- League: 5th NHL
- 1944–45 record: 13–30–7
- Home record: 9–14–2
- Road record: 4–16–5
- Goals for: 141
- Goals against: 194

Team information
- General manager: Bill Tobin
- Coach: Paul Thompson (0–1–0) Johnny Gottselig (13–29–7)
- Captain: Clint Smith
- Arena: Chicago Stadium

Team leaders
- Goals: Bill Mosienko (28)
- Assists: Clint Smith (31)
- Points: Bill Mosienko and Clint Smith (54)
- Penalty minutes: Joe Cooper (50)
- Wins: Mike Karakas (12)
- Goals against average: Mike Karakas (3.90)

= 1944–45 Chicago Black Hawks season =

NHL ice hockey team season

The 1944–45 Chicago Black Hawks season was the team's 19th season in the NHL, and they were coming off an appearance in the 1944 Stanley Cup Final, losing to the Montreal Canadiens in 4 games.

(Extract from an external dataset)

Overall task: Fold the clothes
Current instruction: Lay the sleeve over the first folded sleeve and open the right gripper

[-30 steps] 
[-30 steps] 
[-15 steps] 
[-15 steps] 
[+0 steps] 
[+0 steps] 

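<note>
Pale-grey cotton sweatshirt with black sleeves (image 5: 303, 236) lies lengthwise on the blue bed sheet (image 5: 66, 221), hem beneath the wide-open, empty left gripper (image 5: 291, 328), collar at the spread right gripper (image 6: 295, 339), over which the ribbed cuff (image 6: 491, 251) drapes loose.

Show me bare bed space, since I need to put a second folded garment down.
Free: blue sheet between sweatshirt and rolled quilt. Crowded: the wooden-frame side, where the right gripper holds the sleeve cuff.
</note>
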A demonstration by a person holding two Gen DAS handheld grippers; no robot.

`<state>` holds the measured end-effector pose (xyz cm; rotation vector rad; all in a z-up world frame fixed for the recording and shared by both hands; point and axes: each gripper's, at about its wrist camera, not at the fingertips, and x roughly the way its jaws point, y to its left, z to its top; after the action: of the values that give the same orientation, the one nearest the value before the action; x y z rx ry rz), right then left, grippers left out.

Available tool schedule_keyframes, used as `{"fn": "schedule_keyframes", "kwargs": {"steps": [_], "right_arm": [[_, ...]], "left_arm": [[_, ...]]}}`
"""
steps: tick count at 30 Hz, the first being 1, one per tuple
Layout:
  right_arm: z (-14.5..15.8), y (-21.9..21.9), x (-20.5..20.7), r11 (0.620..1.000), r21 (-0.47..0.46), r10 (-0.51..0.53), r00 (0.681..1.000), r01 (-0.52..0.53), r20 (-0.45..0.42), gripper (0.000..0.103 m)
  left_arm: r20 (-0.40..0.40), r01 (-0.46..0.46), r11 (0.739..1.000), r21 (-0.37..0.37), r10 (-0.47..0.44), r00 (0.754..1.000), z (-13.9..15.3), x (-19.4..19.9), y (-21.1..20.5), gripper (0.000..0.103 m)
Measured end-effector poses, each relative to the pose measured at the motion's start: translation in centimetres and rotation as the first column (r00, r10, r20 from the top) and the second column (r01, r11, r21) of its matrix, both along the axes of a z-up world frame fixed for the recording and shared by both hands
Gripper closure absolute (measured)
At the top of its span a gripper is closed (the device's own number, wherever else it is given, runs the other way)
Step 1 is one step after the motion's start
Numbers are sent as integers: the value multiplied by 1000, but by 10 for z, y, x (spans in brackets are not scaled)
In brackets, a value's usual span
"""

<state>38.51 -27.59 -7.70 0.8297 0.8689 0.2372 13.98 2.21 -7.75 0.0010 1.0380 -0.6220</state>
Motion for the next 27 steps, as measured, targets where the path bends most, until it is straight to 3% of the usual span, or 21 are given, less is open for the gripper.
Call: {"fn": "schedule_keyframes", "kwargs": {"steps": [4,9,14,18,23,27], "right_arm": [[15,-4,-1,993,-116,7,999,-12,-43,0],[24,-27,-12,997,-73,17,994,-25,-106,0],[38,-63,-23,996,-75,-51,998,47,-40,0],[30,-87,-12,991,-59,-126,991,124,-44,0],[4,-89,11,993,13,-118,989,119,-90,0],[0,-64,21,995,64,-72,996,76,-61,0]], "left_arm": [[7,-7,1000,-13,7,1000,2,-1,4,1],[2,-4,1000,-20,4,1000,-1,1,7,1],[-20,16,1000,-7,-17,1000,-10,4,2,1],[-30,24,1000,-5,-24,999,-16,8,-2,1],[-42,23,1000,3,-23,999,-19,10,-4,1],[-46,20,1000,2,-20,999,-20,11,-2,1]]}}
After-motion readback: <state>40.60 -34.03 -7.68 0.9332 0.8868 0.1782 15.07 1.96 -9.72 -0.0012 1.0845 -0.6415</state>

The Black Hawks would lose their top scorer Doug Bentley, who was given permission to stay home in Saskatchewan and tend the family farm by the Canadian Armed Forces officials, while his brother Max Bentley would miss his 2nd season due to World War II. The club would name Clint Smith as team captain, and after the first game of the season, a loss of 11–5 against the Toronto Maple Leafs, head coach Paul Thompson was replaced by former Black Hawk captain Johnny Gottselig.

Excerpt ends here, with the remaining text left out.